问题
Here's the situation:
subversion is already installed in the server and I have access to one of the shared accounts in the server (not the root), and this shared hosting account has SSH access.
I want to create a repository where I can commit the PHP files i'm working on, and when I commit it should be viewable in a browser that is why I was thinking of creating the repository folders inside public_html is this a correct way to do this? How about the security of the server? If not what is the correct and proper way to do this?
I would also need help in creating the repository via SSH with Putty. Is there a step-by-step guide online for this?

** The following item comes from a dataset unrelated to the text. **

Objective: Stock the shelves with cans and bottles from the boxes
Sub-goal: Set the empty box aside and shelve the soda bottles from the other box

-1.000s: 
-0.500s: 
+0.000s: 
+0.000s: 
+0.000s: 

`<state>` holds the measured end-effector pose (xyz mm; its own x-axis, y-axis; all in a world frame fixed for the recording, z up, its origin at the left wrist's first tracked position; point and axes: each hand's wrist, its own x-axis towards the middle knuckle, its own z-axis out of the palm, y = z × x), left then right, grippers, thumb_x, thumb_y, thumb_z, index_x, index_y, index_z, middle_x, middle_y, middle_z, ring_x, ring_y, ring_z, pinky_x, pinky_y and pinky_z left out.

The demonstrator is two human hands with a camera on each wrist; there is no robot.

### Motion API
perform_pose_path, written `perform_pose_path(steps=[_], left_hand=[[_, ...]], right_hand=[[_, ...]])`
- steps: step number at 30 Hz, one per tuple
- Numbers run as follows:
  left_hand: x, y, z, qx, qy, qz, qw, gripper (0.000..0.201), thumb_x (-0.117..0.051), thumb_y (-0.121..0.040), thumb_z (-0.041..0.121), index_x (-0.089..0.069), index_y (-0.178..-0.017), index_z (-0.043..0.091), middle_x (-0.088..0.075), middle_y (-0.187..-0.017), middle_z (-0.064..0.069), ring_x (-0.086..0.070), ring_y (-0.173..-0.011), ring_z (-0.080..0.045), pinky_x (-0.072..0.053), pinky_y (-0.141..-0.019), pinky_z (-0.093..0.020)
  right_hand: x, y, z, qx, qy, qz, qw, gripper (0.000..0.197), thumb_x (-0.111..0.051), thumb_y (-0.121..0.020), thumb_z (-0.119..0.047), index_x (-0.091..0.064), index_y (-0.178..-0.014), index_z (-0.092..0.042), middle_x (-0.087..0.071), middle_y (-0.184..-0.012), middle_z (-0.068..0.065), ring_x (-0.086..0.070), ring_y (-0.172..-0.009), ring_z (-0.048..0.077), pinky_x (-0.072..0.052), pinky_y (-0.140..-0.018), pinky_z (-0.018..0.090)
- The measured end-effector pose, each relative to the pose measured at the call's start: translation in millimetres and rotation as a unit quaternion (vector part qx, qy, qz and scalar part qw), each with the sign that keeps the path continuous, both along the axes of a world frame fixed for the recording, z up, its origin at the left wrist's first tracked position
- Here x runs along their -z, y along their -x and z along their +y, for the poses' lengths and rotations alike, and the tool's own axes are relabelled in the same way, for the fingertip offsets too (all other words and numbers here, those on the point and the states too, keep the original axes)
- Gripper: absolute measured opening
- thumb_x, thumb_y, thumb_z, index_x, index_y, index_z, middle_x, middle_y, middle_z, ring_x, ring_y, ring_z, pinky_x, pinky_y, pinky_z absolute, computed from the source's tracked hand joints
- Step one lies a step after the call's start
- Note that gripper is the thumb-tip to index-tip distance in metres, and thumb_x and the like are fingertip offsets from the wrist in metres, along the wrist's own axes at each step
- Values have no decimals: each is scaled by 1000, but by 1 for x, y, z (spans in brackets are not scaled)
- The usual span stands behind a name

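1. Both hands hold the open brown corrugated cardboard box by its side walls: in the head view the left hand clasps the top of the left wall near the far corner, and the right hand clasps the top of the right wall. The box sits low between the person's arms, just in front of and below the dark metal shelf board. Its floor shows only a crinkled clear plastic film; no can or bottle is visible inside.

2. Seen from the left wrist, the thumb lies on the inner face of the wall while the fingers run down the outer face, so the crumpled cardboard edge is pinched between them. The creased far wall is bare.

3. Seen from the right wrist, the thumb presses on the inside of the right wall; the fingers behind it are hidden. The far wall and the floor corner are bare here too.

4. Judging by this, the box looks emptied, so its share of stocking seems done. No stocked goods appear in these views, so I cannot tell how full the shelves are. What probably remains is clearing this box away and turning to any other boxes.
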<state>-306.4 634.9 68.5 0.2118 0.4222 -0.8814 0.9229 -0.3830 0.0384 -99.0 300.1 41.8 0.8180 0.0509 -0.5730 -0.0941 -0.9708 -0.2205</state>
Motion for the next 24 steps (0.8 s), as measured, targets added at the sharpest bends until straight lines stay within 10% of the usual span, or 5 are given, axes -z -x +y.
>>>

Server information is as follows:
cat /proc/version - output this:
Linux version 2.6.9-89.0.3.ELsmp (mockbuild@x86-005.build.bos.redhat.com) (gcc version 3.4.6 20060404 (Red Hat 3.4.6-11))
svn --version - output this:
svn, version 1.1.4 (r13838) compiled Aug 10 2009, 23:17:10
- ra_dav : Module for accessing a repository via WebDAV (DeltaV) protocol.
- handles 'http' schema
- handles 'https' schema
- ra_local : Module for accessing a repository on local disk.
- handles 'file' schema
- ra_svn : Module for accessing a repository using the svn network protocol.
- handles 'svn' schema
回答1:
The correct way to do this is to use a web bridge to SVN, such as websvn or viewsvn (there are several). You can set these up to expose any repository as a website.
As to creating a new repository, see the SVN "Red-Bean" reference at http://svnbook.red-bean.com/
回答2:
I want to create a repository where I can commit the PHP files i'm working on, and when I commit it should be viewable in a browser.
I'm not sure I understand your question. Do you mean that the repository should execute your PHP, i.e. that your Subversion repository should also be your PHP server? I strongly recommend against it.
A source control repository and an application server are completely different things. They serve different roles; should be accessed by different people (developers vs. end-users); should have different monitoring and SLA policies; different hardware, and whatnot. You also probably don't want every committed change to be automatically deployed to your production environment.
回答3:
The Red Bean book also has a number of sections on integrating SVN with apache, etc. But before you start working on a solution, you need to define what you're trying to do more thoroughly. What is your usage model?
For example, will you commit to SVN repository via svn+ssh, or via svnserve, etc?
Do you want to see full revisions, history, changesets from the web interface? Or just the head?